Il piano del Mef e l'«emergenza disuguaglianze»

Tra il 2000 e il 2024, l’1% più ricco del mondo ha catturato il 41% della nuova ricchezza generata, mentre la metà più povera ha ricevuto appena l’1%. Nel programma del Ministero dell'Economia e delle Finanze, il tentativo di cambiare paradigma
November 7, 2025
Il piano del Mef e l'«emergenza disuguaglianze»
Icp
La questione delle disuguaglianze è tornata al centro del dibattito pubblico. Non perché sia nuova, ma perché oggi assume un carattere sistemico: incide sulla vita materiale delle persone e sulla qualità delle nostre democrazie. Il rapporto del Comitato di esperti del G20, guidato da J. Stiglitz, parla apertamente di “emergenza disuguaglianza”. Tra il 2000 e il 2024, l’1 per cento più ricco del mondo ha catturato il 41 per cento della nuova ricchezza generata, mentre la metà più povera ha ricevuto appena l’1 per cento. Nello stesso periodo, circa l’83 per cento dei Paesi (che rappresentano il 90 per cento della popolazione mondiale) mostra livelli alti di disuguaglianza. Parallelamente, il Democracy Index dell’Economist Intelligence Unit registra un peggioramento costante: nel 2024 il punteggio medio globale è sceso a 5,17 su 10. Non è dunque solo una questione economica: è una questione democratica. Come può reggere una democrazia quando cresce la distanza tra chi decide e chi subisce, tra chi beneficia e chi resta escluso?
La promessa implicita delle democrazie occidentali era chiara: lavorare e partecipare alla vita collettiva garantisce dignità. Oggi quel patto è in crisi. Non per destino, ma perché il modello economico dominante si è progressivamente sganciato dai suoi presupposti sociali. La competizione globale senza limiti e senza regole ha concentrato potere e valore in pochi centri. Nel frattempo, crescono i posti di lavoro, ma cresce anche la povertà. Anche in Italia, salari reali stagnanti e precarietà diffusa mostrano che il lavoro non garantisce più mobilità sociale. Anche gli aggiustamenti in corso d’opera, come la manovra al centro delle consultazioni di questi giorni, rischia di concentrare gli effetti non là dove servirebbero: lo ha detto chiaramente l’Istat ieri a proposito della revisione Irpef.

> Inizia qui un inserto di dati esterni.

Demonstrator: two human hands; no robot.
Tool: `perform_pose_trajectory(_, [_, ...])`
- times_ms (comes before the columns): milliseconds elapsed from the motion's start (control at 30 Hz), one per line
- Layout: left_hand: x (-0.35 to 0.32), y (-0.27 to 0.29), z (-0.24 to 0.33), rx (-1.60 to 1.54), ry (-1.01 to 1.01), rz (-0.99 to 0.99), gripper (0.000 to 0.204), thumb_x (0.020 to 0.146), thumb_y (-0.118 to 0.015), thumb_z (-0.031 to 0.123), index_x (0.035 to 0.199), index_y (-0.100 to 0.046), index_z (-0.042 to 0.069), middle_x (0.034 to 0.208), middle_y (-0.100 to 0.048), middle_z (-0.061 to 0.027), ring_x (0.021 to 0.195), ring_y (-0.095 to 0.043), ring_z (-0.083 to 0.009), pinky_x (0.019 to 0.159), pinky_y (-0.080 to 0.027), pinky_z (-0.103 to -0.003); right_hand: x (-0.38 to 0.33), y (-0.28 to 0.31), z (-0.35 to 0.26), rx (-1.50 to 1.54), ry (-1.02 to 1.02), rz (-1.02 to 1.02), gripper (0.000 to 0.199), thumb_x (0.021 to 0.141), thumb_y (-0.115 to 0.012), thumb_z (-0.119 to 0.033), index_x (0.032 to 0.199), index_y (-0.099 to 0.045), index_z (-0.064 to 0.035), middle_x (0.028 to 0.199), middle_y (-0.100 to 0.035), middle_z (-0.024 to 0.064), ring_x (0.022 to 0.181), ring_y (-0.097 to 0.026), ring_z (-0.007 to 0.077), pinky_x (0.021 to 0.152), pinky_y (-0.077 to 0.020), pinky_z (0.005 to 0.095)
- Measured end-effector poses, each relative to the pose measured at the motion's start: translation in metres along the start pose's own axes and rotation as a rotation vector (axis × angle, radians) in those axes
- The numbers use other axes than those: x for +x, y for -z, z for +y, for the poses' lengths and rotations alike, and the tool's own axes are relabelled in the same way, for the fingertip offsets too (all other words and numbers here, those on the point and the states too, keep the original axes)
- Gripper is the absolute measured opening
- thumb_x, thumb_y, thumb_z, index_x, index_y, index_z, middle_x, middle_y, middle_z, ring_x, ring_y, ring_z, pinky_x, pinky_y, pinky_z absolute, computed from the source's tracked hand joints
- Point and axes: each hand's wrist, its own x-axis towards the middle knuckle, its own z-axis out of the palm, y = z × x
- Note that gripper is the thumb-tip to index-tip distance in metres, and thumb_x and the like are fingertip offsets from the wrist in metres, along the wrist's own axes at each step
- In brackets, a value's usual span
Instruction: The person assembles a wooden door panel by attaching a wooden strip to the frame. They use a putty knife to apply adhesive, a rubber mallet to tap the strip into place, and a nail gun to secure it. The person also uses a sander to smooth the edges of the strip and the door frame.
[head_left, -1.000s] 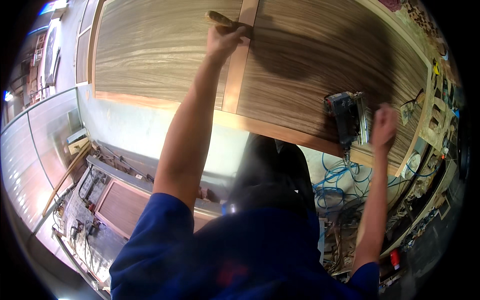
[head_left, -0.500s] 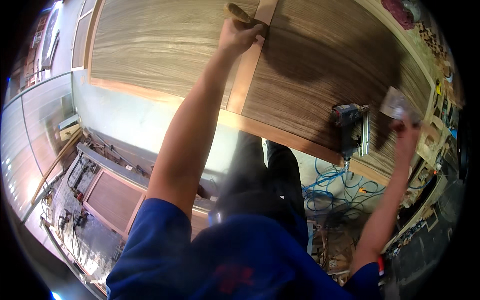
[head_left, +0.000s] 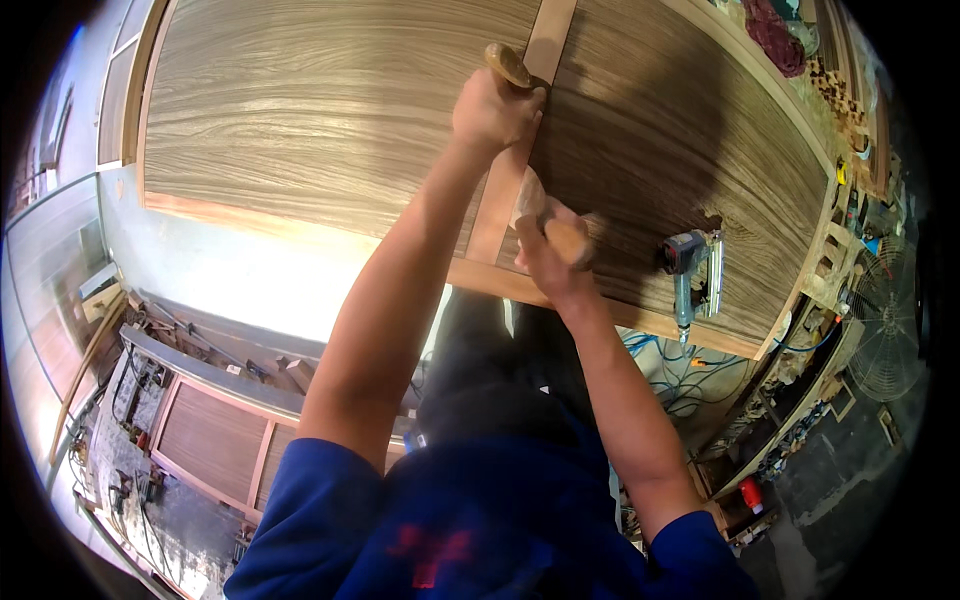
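Left hand (head_left: 495, 110) is gripping a wooden-handled tool (head_left: 508, 64), likely a chisel, fingers wrapped shut around the handle, and is resting it against the pale centre strip (head_left: 520, 130) of the big veneered door panel (head_left: 320, 110) lying flat on the worktop. The blade end is hidden under the fist, so the exact tool cannot be told. Right hand (head_left: 548, 245) is sitting lower on the same strip, fingers curled shut around a blurred tan wooden piece (head_left: 570, 240), probably a mallet or block, held just below the left hand, likely for striking or bracing. The panel is showing wavy brown grain and lighter solid-wood edging. A grey pneumatic nail gun (head_left: 690, 270) is lying unused on the panel near its right edge, well apart from both hands. Blue hoses (head_left: 680, 370) are coiling on the floor below.
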Motion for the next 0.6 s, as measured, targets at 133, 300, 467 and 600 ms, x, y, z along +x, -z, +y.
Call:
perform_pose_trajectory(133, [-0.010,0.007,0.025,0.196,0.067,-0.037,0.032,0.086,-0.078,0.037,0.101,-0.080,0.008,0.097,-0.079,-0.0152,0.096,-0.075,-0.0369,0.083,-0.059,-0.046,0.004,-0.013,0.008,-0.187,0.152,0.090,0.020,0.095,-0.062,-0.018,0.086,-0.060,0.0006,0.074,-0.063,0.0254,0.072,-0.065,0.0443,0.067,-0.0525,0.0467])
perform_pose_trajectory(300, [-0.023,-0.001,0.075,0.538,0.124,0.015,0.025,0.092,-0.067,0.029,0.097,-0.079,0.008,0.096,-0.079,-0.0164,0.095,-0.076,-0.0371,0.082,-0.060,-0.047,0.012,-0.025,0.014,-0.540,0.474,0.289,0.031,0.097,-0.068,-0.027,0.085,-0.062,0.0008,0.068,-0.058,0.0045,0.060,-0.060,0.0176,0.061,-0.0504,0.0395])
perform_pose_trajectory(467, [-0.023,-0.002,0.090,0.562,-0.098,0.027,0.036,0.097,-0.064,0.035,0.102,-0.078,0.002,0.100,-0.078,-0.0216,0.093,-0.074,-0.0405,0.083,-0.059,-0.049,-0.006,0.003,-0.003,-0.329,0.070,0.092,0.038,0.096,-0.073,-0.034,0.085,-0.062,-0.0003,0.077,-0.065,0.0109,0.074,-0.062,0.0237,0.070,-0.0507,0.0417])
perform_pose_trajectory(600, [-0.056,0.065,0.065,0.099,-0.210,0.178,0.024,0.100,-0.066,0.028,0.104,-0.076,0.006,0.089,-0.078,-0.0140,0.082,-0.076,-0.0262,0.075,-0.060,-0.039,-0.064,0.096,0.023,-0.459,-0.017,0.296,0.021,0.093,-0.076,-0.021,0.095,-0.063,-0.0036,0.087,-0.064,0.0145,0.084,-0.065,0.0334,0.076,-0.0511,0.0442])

R. Rajan, in The Third Pillar, ricorda che lo Stato e il Mercato hanno schiacciato, appunto, il terzo pilastro della società: la comunità. Partha Dasgupta, in On Natural Capital, richiama invece l’urgenza di considerare capitale naturale ed ecosistemi come stock fondamentali, non come inesauribili “cave di valore”. La disuguaglianza riguarda quindi non solo come dividiamo la ricchezza, ma come la produciamo. Se il valore nasce da modelli estrattivi — che consumano territori, relazioni sociali e capitale naturale — la redistribuzione è illusoria: arriva troppo tardi e non compensa lo squilibrio creato a monte.
Per questo il recente Piano per l’economia sociale promosso dal Ministero dell’Economia e delle Finanze (Mef), attualmente in consultazione fino al 12 novembre, va letto come un tentativo di cambiare paradigma: favorire imprese che generano valore condiviso, non separando produzione e redistribuzione e radicando il lavoro dentro comunità e territori. Non si tratta di carità, ma di architettura istituzionale: ripensare i modi in cui si crea valore, affinché non distrugga la base sociale ed ecologica che lo rende possibile.

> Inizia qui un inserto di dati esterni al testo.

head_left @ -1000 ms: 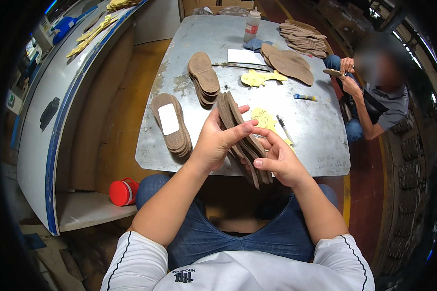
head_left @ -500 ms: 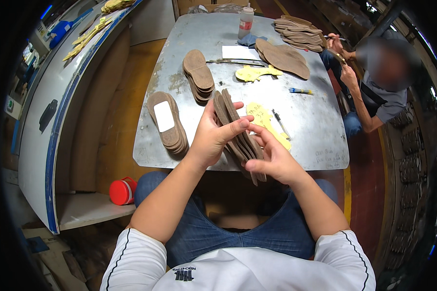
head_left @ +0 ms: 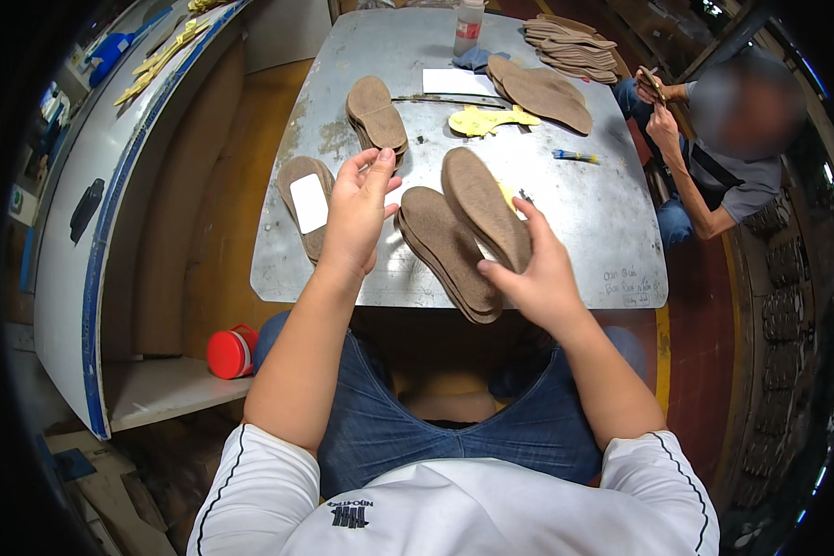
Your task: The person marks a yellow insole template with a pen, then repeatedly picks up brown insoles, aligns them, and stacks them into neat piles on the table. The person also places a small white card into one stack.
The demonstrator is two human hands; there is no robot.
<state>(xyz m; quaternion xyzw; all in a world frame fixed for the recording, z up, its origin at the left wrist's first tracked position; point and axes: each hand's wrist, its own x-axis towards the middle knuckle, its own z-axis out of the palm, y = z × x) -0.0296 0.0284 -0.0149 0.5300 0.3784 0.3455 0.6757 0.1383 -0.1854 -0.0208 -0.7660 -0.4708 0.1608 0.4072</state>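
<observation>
Brown shoe insoles are in front of me. My right hand (head_left: 537, 269) grips an insole (head_left: 480, 199) between thumb and fingers, tilted with its tip pointing away. Just left of it, a small stack of insoles (head_left: 435, 243) lies at the table's near edge, its heel end jutting over. My left hand (head_left: 366, 199) is raised with fingers apart and nothing in it, beside that stack. Past its fingertips stands another insole pile (head_left: 376, 113). To its left lies a pile (head_left: 296, 174) topped with a white card (head_left: 309, 203), partly covered by my hand.
On the metal table (head_left: 584, 269) lie a yellow template (head_left: 491, 120), white paper (head_left: 458, 82), a brush (head_left: 576, 156), larger brown pieces (head_left: 539, 94) and a stacked pile (head_left: 570, 51). A bottle (head_left: 468, 28) stands at the back. A person (head_left: 713, 176) works at the right.
The bundle of insoles held between both hands has separated: some lie on the table, one stays in my right hand. My left hand has let go and moved left.
</observation>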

Su questo terreno entrano oggi due attori decisivi: l’Intelligenza artificiale e la finanza. Possono ampliare le disuguaglianze o ridurle. L’IA può essere infrastruttura di centralizzazione radicale o strumento di autonomia diffusa. Può accentrare conoscenza e potere nelle piattaforme oppure diventare tecnologia civica, capace di rafforzare capacità, trasparenza e accesso. Allo stesso modo, la finanza può restare algoritmo di estrazione rapida del valore oppure orientarsi verso forme di investimento paziente, mutualistico e territoriale, capaci di accompagnare transizioni e ricostruire legami.
Non c’è neutralità: la direzione va definita politicamente. La democrazia si difende non solo nelle urne, ma nelle condizioni che rendono credibile il futuro. La disuguaglianza è un problema di senso prima che di numeri: occorre restituire senso al lavoro, alla comunità, alla cura del mondo condiviso. Qui si gioca la sfida. Il tempo delle pezze è finito. Non basta mitigare gli effetti: occorre cambiare le regole del gioco. Un mondo in cui pochi salgono e molti scivolano non è solo ingiusto: è instabile e, soprattutto, non dura.